- Task goal
Your reply must contain the full listing below, reproduced exactly, but no pictures.

- Provided material

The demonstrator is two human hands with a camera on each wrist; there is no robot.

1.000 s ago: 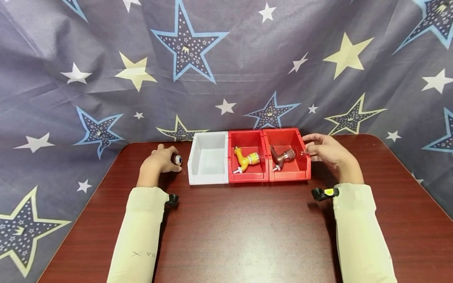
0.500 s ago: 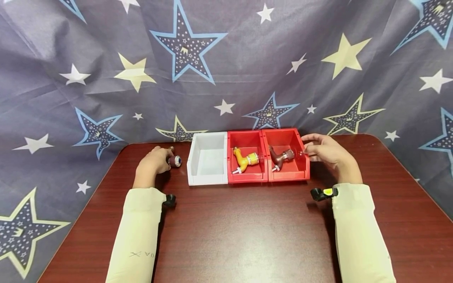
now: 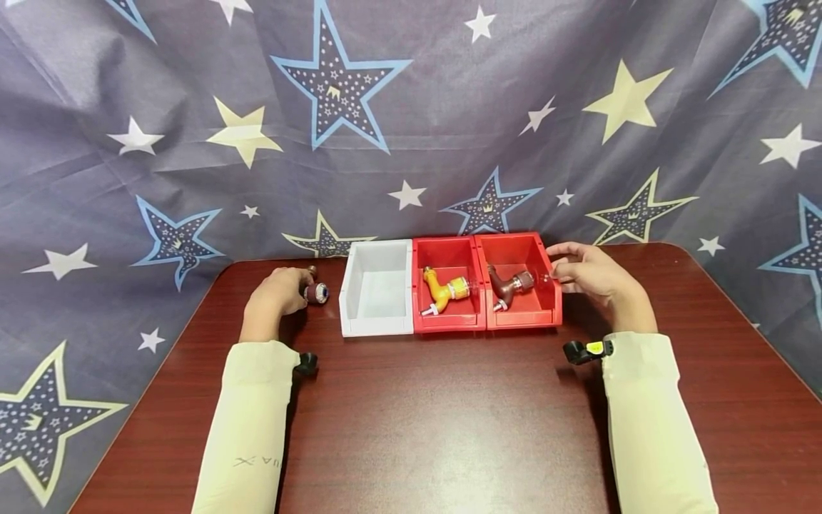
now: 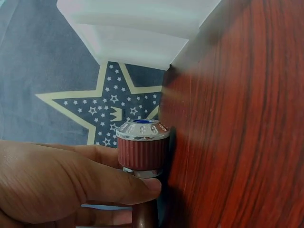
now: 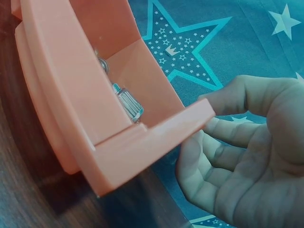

- Response
The demonstrator is two human hands with a camera on each wrist; there is no robot.

1.000 s ago: 
0.500 s ago: 
now: 
now: 
now: 

The exercise has been answered, and the work is done.